Paradise operated from a narrow space near Colaba Market. It looked like a railway compartment — and was often as crowded as a Bombay local. Despite the formica tables and modest vibe, actors, industrialists and foodies sat cheek-by-jowl with the Colaba regulars.
Mehroo and Jimmy — who ran the eatery for 61 years — were beloved figures. Mehroo organised the masalas, scolded the vegetable suppliers and bustled around the kitchen. While Jimmy sat at the counter, greeting regulars with a warm “ Kem chhe , kaleja (How are you, dear liver)?”

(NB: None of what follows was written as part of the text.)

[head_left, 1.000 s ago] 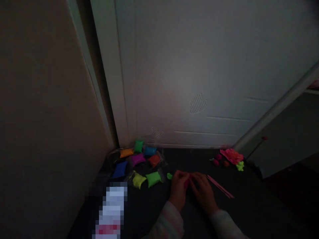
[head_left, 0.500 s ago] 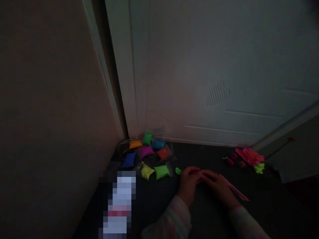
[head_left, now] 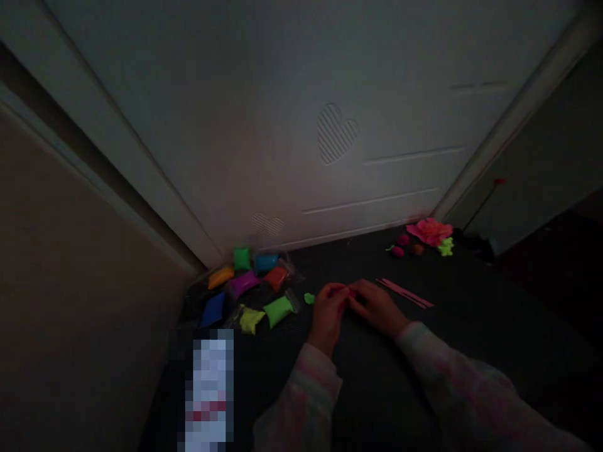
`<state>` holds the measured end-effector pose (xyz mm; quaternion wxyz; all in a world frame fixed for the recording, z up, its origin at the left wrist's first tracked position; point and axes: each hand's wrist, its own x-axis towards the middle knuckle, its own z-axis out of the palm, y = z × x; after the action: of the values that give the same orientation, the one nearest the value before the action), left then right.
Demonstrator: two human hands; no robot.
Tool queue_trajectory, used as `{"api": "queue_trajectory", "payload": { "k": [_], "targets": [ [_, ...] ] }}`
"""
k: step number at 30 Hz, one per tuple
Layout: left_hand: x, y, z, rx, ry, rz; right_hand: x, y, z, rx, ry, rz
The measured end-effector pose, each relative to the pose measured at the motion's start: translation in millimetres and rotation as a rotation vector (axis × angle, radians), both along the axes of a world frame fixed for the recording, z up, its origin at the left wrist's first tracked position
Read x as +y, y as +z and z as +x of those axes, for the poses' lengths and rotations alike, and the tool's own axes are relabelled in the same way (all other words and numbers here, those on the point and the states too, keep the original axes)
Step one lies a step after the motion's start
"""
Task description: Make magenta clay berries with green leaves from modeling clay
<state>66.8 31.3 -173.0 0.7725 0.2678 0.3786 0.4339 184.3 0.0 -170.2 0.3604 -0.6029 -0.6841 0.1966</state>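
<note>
My left hand (head_left: 327, 315) and my right hand (head_left: 378, 307) meet over the dark tabletop, both with fingers closed. Between their fingertips shows a small piece of dark pink clay (head_left: 351, 294), mostly covered by the fingers. Just left of my left hand lies a small light green lump of clay (head_left: 309, 299). To the right of my right hand are thin pink strips (head_left: 406, 293) lying side by side. Small bags of coloured clay, among them a green bag (head_left: 278, 311) and a yellow bag (head_left: 251, 319), lie on the left.
At the back right sit a pink flower shape (head_left: 429, 231), a yellow-green shape (head_left: 445, 247) and several small pink and brown lumps. A white panel (head_left: 282, 144) with embossed hearts rises behind the table. A pixelated pale strip (head_left: 210, 383) lies at the front left. The light is dim.
The camera view has tilted and swung, so everything shifts in the picture. My hands stay together at the dark pink clay, with their fingers slightly rearranged around it.
</note>
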Motion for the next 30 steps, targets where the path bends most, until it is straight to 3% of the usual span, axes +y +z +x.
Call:
{"api": "queue_trajectory", "payload": {
  "k": [12,18,24,30],
  "targets": [
    [-1,4.5,-3,0.09,-0.046,0.046,-1,1.1,15,-0.081,0.208,0.042],
    [-4,6.7,-5,0.184,-0.082,0.082,-2,0.9,15,-0.06,0.242,0.095],
    [-3,9.5,-6,0.163,-0.117,0.072,-1,6.8,21,0.049,0.221,0.123],
    [-2,11.5,-9,0.157,-0.151,0.078,2,8.6,28,0.148,0.094,0.121]
  ]
}}
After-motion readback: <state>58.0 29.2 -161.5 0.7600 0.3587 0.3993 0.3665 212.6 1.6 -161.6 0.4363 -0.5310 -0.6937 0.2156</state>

We were certainly regulars. As a teenager, my mother and her friends cycled to the southern tip of the city, stopping at Paradise for chicken rolls. Then 25 years later, my friends and I lingered over gossip, Russian salad sandwiches and chicken lollies.

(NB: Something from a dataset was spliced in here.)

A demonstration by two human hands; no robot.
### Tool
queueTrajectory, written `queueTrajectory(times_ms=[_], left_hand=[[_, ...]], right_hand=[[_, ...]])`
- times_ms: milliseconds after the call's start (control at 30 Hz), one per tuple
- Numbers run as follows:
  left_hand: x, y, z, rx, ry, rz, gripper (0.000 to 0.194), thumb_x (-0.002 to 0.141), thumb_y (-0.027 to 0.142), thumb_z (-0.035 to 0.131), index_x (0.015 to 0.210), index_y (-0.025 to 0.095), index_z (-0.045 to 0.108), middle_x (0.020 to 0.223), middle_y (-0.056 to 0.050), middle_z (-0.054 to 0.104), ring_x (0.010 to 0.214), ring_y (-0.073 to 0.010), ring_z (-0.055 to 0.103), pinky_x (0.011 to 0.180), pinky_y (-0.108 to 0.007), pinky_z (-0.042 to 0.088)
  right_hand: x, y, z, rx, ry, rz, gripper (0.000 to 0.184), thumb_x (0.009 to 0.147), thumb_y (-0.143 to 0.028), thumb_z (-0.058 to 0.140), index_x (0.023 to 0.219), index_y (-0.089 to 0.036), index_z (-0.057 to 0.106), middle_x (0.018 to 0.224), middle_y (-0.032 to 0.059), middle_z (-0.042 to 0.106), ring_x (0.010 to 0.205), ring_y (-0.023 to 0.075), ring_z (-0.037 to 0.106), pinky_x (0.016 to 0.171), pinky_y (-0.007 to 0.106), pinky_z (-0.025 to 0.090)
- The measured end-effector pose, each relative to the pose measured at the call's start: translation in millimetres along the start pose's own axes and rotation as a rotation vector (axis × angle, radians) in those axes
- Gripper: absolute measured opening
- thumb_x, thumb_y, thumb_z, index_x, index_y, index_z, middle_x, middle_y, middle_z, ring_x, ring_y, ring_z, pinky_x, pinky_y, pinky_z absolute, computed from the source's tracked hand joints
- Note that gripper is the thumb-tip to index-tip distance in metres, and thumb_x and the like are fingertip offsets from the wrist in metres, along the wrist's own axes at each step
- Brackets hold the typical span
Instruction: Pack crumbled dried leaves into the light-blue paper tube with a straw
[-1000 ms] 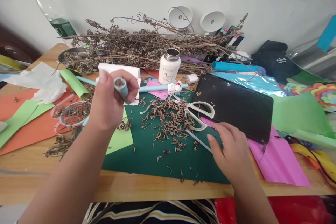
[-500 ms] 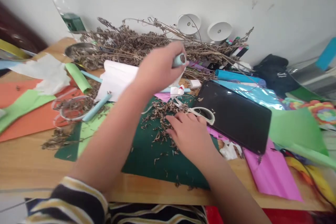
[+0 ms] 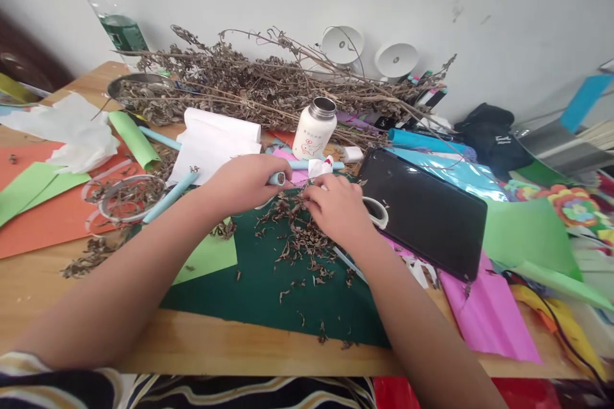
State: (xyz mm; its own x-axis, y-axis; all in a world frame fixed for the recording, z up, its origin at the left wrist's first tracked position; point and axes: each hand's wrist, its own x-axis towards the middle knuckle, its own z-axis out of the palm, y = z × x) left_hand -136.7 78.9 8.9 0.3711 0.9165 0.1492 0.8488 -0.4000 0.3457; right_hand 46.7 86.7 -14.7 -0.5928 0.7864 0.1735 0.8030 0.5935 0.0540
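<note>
My left hand point(image 3: 249, 182) is closed around a light blue paper tube point(image 3: 277, 179), whose open end shows brown bits inside. Close beside it, my right hand point(image 3: 338, 204) has its fingers curled at the pile of dried leaves point(image 3: 307, 236), pinching some at the fingertips. The leaves lie scattered on a dark green sheet point(image 3: 268, 294). Under and beside my right hand, the white handle of the scissors point(image 3: 377, 212) shows; their blades are hidden. Behind my hands an uncapped white bottle point(image 3: 314, 131) stands upright.
A black tablet point(image 3: 426, 211) lies to the right on pink paper point(image 3: 494, 313). Dried plant stems point(image 3: 240, 77) are heaped along the wall. At left are another blue tube point(image 3: 170, 195), a round container of leaves point(image 3: 132, 198) and orange paper point(image 3: 43, 217).
My left hand came down and left with the paper tube, bringing the white bottle into view. My right hand shifted slightly up, its fingers curling more over the leaves and scissors.
</note>
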Motion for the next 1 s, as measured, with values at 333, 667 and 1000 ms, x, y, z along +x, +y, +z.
queueTrajectory(times_ms=[333, 667, 1000], left_hand=[[0.6, 31.6, 24.7, -0.359, -0.002, 0.054, 0.018, 0.076, 0.032, 0.051, 0.084, 0.018, 0.058, 0.082, -0.002, 0.060, 0.076, -0.0157, 0.052, 0.063, -0.024, 0.039], [1.0, 36.1, 28.4, -0.537, -0.083, -0.122, 0.019, 0.075, 0.036, 0.049, 0.074, 0.017, 0.053, 0.073, 0.000, 0.056, 0.066, -0.0143, 0.051, 0.059, -0.024, 0.040], [-3.4, 41.1, 39.3, -0.560, 0.058, 0.056, 0.021, 0.074, 0.028, 0.054, 0.092, 0.017, 0.057, 0.086, -0.003, 0.060, 0.077, -0.0140, 0.055, 0.070, -0.023, 0.042]], right_hand=[[-33.6, 18.1, -2.9, 0.462, 0.162, 0.017, 0.014, 0.078, -0.023, 0.047, 0.082, -0.019, 0.059, 0.084, 0.0047, 0.063, 0.078, 0.0188, 0.054, 0.068, 0.032, 0.037], [-40.7, 21.2, 0.7, 0.718, 0.249, 0.062, 0.014, 0.079, -0.024, 0.045, 0.080, -0.019, 0.059, 0.077, 0.0024, 0.063, 0.071, 0.0135, 0.057, 0.065, 0.025, 0.045], [-41.8, 17.4, 5.1, 0.855, 0.226, 0.179, 0.010, 0.076, -0.022, 0.048, 0.075, -0.018, 0.058, 0.065, -0.0001, 0.059, 0.057, 0.0106, 0.052, 0.053, 0.022, 0.042]])
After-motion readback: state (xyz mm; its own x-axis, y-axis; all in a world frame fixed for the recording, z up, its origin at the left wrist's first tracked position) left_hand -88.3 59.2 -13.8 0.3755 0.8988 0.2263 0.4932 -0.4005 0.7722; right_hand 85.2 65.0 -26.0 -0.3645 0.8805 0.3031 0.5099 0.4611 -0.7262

When we were ill, we subsisted on Scotch broth. When we wanted to celebrate a good report card or cricket victory, we walked across for a sweet-and-spicy salli chicken and mutton dhansak. Or a kid fillet roll — a slab of succulent meat, frilly-fried and popped into a white bread roll. The roll was truly unique — and it feels awful to think that I will never eat another.
Just as it feels peculiar to think that I will never set out on another Gold-inspired food adventure.
Gold was a food reviewer at the Los Angeles Times when I was an impoverished student at the University of Southern California. Food reviewers and penny-pinching students inhabit different realms. But Gold steered clear of starched linen and frowning headwaiters. Instead, he explored the Los Angeles of seedy strip malls, notorious neighbourhoods and impenetrable barrios. Week after week, he introduced the city to anonymous eateries and, through them, to the communities that made up that multicultural megapolis.
His reviews appeared on Friday morning. And on Friday evening we would pull out our map, pile into my unreliable Toyota and zoom onto the freeway. It was thanks to Gold that I tasted Vietnamese dried-lime soda on a street straight out of Saigon. That I sampled lampries , that extraordinary Sri Lankan dish of rice, meat curry, vegetable preparations and sambal, all wrapped and steamed in a banana leaf. That I tried Burmese food in a windowless room, tucked away between bleak offices. That I tasted Cambodian food in Long Beach, slurping spicy broth alongside a sobbing waitress.
Gold introduced us to the riches of South American cuisines — Peruvian roast chickens, Argentinian apple turnovers, Brazilian steaks. He led us to a magical, open-air Iranian restaurant where I ordered my first-ever grape-leaf dolma.
In an age of rampant gang-war, Gold’s descriptions compelled us to drive into East LA for Mexican food. As we parked, we wondered if we would see our car again. Nervously, we walked into a cavernous hall alive with mariachi music and laughter. Not a gun in sight.
I don’t remember the food. I remember the friendliness. And the realisation that Gold was a magician in the guise of a food writer. Through food he helped a troubled city to understand itself; and to see magic in bleak rooms with fluorescent lights, formica tables and plastic flowers.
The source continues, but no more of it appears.